Но у этой фразы было и другое значение, более трагическое. Оно относилось к людям, которые пожертвовали собой ради веры. Это тоже определялось как Киддуш ха-шем. Стросс погрузился в размышления. А что, если скептики были правы и Блюму не выбраться оттуда живым? Что если он послал человека на верную смерть? Сможет ли Стросс с этим жить? После того, как отправил человека на невыполнимое задание? Не придется ли ему однажды признаться своему сыну: «Я никогда не убивал своими руками, но я послал хорошего человека на безумное задание, и он сгинул навсегда»?
И все же с того самого дня, когда Блюм впервые оказался в кабинете у генерала Донована и поинтересовался, как они его вытащат, Стросс понимал, что сделал правильный выбор.
Загудел первый бомбардировщик, возвращавшийся с ночного рейда. Два тридцать. Стросс поднялся с койки и вышел на воздух. На западе он разглядел огни приближавшегося «Веллингтона». Самолет летел ровно, плавно снижаясь, затем прикоснулся к посадочной полосе и, быстро завершив посадку, освободил место следующему бомбардировщику.
А тот следующему.
Накануне он насчитал тридцать улетевших бортов, с каждым новым вернувшимся на базу самолетом он чувствовал облегчение и радость. Вскоре их было уже восемь, потом десять, пятнадцать, двадцать. Они все прибывали.
Наконец, двадцать восьмой, двадцать девятый…
Не отрываясь, он смотрел в небо и ждал. Должен быть еще один.
К приземлившимся самолетам спешили медики и техники. Пилоты выпрыгивали из кабин. Двоих или троих раненых унесли на носилках.
Ну давай же, просил он, не отрывая взгляда от неба, залитого лунным светом. Где ты? Долети!
Мысленно он представил, что это тот самый самолет, на котором возвращаются Блюм и Мендль.
Наконец он услышал гул. Глянув на запад, он увидел, что бортовые огни то взмывают вверх, то падают вниз.
Последняя летающая крепость, подбитая, возвращалась домой. Самолет снижался, из левого двигателя валил черный дым. Давай же, ты, сукин сын. Стросс следил за самолетом, сжав кулаки и затаив дыхание.
Садись!
Бомбардировщик коснулся земли. Стросс облегченно выдохнул. Хорошая примета. Он не был уверен, кого призывал долететь, — Блюма или самолет.
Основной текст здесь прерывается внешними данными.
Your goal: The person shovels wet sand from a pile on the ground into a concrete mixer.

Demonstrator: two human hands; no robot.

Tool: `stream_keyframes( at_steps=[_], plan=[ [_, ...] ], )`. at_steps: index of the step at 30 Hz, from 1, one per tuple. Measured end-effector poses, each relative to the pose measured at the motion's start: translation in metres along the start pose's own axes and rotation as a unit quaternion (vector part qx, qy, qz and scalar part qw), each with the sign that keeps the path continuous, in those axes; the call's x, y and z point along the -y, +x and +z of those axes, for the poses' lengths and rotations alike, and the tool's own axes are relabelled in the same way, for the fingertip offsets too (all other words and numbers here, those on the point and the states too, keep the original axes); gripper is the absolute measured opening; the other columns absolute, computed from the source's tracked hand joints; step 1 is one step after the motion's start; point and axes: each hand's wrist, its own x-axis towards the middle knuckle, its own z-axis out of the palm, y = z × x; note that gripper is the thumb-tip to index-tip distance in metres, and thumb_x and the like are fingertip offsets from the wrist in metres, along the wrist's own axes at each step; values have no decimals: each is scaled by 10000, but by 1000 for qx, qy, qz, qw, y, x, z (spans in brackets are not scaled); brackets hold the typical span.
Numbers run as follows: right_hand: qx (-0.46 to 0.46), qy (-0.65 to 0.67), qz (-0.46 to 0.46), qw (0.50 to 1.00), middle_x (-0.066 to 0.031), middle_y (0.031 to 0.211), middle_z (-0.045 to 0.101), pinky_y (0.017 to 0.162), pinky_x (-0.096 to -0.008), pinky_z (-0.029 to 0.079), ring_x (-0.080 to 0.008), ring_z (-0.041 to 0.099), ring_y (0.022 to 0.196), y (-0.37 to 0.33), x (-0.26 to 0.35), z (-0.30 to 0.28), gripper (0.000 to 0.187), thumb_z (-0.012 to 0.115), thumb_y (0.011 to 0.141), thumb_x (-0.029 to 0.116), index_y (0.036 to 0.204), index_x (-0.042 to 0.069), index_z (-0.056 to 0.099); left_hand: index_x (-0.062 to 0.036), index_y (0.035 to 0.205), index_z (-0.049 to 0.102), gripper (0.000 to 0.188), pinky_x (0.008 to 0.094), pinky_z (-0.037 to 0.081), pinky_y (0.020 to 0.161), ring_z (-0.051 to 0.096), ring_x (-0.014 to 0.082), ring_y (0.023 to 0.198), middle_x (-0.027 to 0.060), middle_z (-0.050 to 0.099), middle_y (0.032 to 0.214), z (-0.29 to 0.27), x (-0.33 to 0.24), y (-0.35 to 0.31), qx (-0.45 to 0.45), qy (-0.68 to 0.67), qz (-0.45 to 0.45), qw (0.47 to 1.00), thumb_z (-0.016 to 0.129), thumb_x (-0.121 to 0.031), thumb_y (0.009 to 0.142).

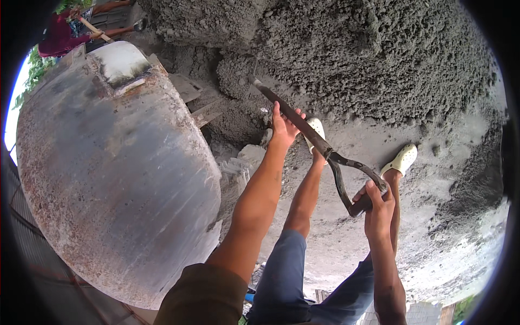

Завтра он будет бежать к самолету, чтобы обнять прилетевших на нем Мендля и Блюма.
Киддуш ха-шем.
Чем бы все ни кончилось, он выбрал правильного человека.
Глава 48
Четверг
Капо появился в блоке, где ночевал Блюм, с первыми лучами света и принялся стучать по доскам:
— Все на выход! Проверка. Не задерживаться! Пошли вон! Быстрее!
Все повскакивали с нар и поспешили к выходу, по пути едва успевая оправиться и протереть глаза. Снаружи уже стояли блокфюреры.